We understand that many organizations face fragmented supply chains, inconsistent data, and limited technical capacity. That’s why our tools are built to adapt – whether you’re a large multinational importer or a small agricultural cooperative. We support various data input formats, multilingual supplier engagement, and real-time dashboards to track risk status and compliance progress across your entire network.
EUDR compliance is not just a legal obligation – it’s a strategic opportunity to build trust, demonstrate ESG leadership, and secure access to the EU market. With enforcement deadlines approaching, we help companies act early and stay ahead.

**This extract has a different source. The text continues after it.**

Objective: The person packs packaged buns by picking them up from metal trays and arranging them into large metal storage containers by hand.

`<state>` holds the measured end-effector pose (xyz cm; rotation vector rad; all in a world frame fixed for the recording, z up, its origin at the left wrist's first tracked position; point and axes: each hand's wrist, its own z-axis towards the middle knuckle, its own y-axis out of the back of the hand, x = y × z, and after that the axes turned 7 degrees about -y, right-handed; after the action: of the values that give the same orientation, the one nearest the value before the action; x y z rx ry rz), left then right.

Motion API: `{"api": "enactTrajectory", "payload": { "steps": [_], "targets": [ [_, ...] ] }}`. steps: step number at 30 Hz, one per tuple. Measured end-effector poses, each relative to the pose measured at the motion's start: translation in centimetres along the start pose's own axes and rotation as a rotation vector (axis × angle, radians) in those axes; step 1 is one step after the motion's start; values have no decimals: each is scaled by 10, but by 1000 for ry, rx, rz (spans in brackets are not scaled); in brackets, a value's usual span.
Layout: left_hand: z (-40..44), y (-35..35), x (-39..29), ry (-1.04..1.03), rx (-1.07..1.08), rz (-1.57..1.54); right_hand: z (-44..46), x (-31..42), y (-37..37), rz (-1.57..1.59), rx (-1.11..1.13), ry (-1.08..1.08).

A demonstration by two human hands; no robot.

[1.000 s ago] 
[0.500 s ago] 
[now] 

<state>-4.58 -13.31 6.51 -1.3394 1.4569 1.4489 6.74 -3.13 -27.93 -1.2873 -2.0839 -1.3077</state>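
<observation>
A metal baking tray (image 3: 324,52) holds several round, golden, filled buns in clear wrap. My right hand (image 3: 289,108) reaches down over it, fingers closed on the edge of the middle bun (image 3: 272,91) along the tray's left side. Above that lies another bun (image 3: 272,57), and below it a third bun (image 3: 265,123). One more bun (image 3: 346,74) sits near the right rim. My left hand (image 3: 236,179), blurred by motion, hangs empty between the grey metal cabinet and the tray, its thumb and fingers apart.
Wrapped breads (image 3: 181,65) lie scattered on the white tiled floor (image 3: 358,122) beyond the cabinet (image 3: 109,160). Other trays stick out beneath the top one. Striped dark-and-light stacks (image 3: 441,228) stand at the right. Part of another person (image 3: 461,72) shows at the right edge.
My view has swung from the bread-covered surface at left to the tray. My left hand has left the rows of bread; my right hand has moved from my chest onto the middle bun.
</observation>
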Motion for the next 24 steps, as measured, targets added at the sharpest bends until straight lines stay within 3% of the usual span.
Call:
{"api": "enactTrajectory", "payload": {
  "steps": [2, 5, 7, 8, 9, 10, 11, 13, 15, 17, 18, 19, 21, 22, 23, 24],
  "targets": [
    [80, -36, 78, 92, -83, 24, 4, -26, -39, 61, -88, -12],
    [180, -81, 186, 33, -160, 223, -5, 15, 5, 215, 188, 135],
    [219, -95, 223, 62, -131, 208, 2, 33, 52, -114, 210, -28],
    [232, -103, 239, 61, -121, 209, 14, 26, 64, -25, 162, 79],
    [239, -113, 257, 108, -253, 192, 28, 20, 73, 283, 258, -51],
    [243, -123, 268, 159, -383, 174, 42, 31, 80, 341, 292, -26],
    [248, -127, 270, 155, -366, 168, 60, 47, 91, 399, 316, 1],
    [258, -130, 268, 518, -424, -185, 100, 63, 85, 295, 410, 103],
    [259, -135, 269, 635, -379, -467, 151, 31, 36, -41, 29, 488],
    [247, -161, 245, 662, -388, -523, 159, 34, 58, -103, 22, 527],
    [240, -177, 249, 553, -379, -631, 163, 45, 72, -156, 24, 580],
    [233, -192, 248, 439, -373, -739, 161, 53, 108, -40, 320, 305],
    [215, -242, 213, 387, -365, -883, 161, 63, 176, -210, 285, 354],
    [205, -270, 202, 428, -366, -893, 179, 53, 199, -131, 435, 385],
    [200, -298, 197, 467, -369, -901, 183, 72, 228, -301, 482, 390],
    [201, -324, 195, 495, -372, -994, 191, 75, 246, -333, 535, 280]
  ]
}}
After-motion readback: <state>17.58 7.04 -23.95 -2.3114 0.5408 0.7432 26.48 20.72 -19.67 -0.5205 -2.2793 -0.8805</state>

At eudr.co, we turn complexity into clarity and risk into resilience, enabling your business to comply with confidence.
Conclusion
The EU Deforestation Regulation represents a significant turning point in how companies approach global supply chains, particularly those connected to land use and deforestation risks. By requiring products to be deforestation-free, legally produced, and geolocated to the plot of origin, EUDR promotes environmental accountability and raises the baseline for ethical trade.
For professionals and decision-makers, this is more than a compliance challenge. It is an opportunity to strengthen due diligence systems, adopt digital traceability tools, and embed sustainability into operational strategy. With deadlines approaching in 2025 and 2026, companies must act early not only to maintain EU market access but to future-proof their business through greater transparency, risk control, and resilience.
FAQ
1. What is the main objective of the EUDR?
The primary goal of the EUDR is to prevent deforestation and forest degradation linked to products consumed within the EU. It requires businesses to prove that certain commodities are deforestation-free and legally sourced, helping reduce the EU’s environmental footprint.
2. Which products fall under the EUDR scope?
EUDR applies to seven high-risk commodities: cattle, cocoa, coffee, palm oil, soy, wood, and rubber. It also includes many derived products such as leather, chocolate, paper, furniture, and printed books. Coverage is determined by product classification and production date.
3. What does “deforestation-free” mean under the EUDR?
A product is considered deforestation-free if it was produced on land that was not deforested or degraded after 31 December 2020. This includes both illegal and legal deforestation, focusing on environmental impact rather than local legal definitions.
4. Who is responsible for ensuring compliance with the EUDR?
Operators – companies that place or export relevant products in the EU hold primary responsibility for compliance. Traders must also keep records and, if large enough, meet additional obligations. Suppliers outside the EU may need to provide data to support traceability.
5. How can companies prepare for the EUDR?
Preparation involves mapping supply chains, collecting geolocation data, evaluating risks, and implementing traceability tools. Companies must establish a due diligence system and submit compliance declarations before placing products on the market.
6. What are the penalties for non-compliance?
Penalties can include fines of up to 4% of EU turnover, confiscation of goods, and exclusion from public contracts. Authorities may also order product withdrawal or restrict future market access, depending on the severity of the violation.
7. Can small businesses benefit from simplified requirements?
Yes, small and micro-enterprises have a longer compliance deadline until 30.06.2026 and may face fewer reporting requirements. However, they are still expected to meet traceability and due diligence obligations in proportion to their size and role in the supply chain.